Violent means should not be a recommended public policy solution to a very real problem. Forcing a dying person to resort to violence or to committing a crime to end their suffering when there is a valid option that allows them to have support from their medical team, family, friends and spiritual guidance lacks compassion and an understanding of the issues. The impact of suicide, especially violent suicide, on a person’s family is extraordinarily traumatic and often evokes emotions of shame or failure from family members. Respondents to a study of Oregon hospice nurses and social workers reported family caregivers of terminally ill patients who chose to use medical aid in dying, “were more likely to find positive meaning in caring for the patient and were more prepared for and accepting of the patient’s death” than family caregivers of terminally ill patients who did not request medical aid in dying. A mental health survey of 95 Oregon families whose loved ones opted to use medical aid in dying after exhausting other palliative care options yielded similar results. 

Only a small number of people access this law; why spend time on it when there are so many other pressing issues in the healthcare system?

In the states that have already authorized medical aid in dying, people report significant relief from worry about future physical and emotional pain just from knowing the option is there should they need it, regardless of whether or not they pursue it. In other words, the availability of this option significantly improves the quality of remaining life for people who are dying. Those living with terminal illness report that the availability of this option greatly lifts their mood and relieves anxiety.

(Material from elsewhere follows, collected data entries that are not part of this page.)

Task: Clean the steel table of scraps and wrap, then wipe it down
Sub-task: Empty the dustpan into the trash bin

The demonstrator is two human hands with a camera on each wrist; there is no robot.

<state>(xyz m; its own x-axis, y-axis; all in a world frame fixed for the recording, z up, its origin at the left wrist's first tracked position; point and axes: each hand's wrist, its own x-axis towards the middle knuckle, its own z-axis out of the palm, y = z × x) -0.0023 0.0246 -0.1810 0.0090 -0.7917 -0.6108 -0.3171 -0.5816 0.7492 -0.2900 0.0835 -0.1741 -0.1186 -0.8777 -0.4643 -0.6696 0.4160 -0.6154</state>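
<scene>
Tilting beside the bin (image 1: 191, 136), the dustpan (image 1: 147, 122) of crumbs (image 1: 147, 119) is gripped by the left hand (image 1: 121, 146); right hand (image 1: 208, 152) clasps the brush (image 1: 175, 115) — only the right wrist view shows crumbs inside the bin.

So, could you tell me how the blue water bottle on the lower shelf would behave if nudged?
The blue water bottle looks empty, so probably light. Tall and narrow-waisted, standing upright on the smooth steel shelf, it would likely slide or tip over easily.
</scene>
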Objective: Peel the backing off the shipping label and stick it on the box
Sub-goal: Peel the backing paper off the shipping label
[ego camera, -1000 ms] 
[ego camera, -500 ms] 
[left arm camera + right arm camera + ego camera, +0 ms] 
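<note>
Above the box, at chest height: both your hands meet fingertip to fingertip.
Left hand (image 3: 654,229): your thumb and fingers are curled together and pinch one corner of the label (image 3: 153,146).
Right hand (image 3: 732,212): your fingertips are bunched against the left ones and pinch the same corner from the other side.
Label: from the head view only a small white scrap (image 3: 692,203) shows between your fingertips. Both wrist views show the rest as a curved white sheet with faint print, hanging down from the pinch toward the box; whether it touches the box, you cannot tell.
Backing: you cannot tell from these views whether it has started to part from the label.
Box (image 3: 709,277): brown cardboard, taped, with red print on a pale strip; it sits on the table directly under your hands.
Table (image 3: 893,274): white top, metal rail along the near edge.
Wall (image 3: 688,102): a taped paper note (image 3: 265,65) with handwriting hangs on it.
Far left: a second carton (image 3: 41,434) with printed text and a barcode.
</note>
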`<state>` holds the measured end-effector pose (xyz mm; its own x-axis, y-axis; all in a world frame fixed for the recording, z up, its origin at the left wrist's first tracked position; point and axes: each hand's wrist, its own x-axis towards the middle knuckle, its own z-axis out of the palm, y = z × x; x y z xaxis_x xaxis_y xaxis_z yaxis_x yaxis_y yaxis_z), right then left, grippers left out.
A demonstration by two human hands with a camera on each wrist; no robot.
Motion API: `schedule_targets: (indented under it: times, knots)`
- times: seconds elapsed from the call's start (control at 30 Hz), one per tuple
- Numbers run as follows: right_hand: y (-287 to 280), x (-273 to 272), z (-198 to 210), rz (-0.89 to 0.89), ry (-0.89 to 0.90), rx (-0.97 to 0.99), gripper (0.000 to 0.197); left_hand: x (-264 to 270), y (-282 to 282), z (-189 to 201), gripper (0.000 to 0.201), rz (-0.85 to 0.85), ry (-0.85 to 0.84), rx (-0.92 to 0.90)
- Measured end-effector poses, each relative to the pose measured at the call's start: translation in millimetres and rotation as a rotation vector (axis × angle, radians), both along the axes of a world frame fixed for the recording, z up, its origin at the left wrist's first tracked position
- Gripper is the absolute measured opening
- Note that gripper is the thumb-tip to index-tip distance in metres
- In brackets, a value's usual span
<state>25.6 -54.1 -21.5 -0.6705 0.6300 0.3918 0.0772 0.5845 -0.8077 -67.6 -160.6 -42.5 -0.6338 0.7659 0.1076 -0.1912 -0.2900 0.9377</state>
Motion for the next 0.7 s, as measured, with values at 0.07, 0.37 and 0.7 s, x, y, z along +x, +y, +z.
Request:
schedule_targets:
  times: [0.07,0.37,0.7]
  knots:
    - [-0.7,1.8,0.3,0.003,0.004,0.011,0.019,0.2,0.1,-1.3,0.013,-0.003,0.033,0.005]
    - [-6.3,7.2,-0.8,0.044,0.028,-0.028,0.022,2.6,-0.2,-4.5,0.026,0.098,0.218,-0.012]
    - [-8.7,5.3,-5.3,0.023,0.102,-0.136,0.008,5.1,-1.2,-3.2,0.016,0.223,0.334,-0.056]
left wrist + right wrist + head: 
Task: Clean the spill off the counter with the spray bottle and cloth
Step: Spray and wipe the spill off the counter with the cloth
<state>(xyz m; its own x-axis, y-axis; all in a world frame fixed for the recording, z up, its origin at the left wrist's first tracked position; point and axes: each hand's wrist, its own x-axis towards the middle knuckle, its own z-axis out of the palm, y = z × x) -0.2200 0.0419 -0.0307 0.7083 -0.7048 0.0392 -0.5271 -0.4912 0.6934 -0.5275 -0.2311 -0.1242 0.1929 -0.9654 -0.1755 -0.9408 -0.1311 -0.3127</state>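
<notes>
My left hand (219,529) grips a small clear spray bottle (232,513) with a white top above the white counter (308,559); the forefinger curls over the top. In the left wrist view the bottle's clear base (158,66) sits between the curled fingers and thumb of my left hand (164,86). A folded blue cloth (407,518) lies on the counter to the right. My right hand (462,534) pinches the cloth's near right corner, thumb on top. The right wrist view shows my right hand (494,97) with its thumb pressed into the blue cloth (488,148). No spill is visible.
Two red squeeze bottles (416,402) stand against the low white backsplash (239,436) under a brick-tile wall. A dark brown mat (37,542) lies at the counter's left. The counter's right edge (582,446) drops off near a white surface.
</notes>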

What’s more, multiple reports, polls and studies have concluded that medical aid in dying promotes appropriate and increased hospice use, and results in greater knowledge about palliative, end-of-life and hospice care, and better palliative care training of physicians. 

Have there been any incidents of abuse? 

In the more than 40 combined years of experience with medical aid in dying in states where it is authorized, there has not been a single substantiated accusation of abuse or coercion. Medical aid-in-dying laws work as intended. Terminally ill people who choose medical aid in dying are almost always under hospice care, where an interdisciplinary team that includes social workers, nurses and clergy screen them regularly to ensure they remain mentally capable and are acting voluntarily. 

Furthermore, medical aid-in-dying laws make it a felony to coerce someone to request the medication or to forge a request. Under existing laws, two physicians must certify that the person’s request is informed and free of undue influence or coercion, and two witnesses who personally know the dying person have to attest that the person is making a voluntary, informed decision and without undue influence or coercion. In addition, only the dying person may self­-administer the medication; administering the medication by any other person is a felony.  

Won’t profit-driven health insurers and HMOs encourage medical aid in dying to save money? 

A research article from the New England Journal of Medicine, co-authored by an opponent of medical aid in dying to ensure objectivity, concludes insurers have no financial incentive to pressure patients to accelerate their deaths because there are “no substantial cost savings.” 

This myth is further dispelled by the fact that 90.2% of people in Oregon who choose medical aid in dying are enrolled in hospice care and not receiving expensive or intensive treatment. Hospice enjoys nearly universal insurance coverage, and hospices have charitable funds to cover those who cannot afford it. Medicare and Medicaid fully cover hospice services, with no lag or delay in payment, as with some other services. Hospice is significantly less expensive than treatments meant to extend life, which occur before a person becomes eligible for medical aid in dying. In short, consideration of medical aid in dying comes at a time when the cost of care is low, and there is no financial incentive to encourage people to choose this option.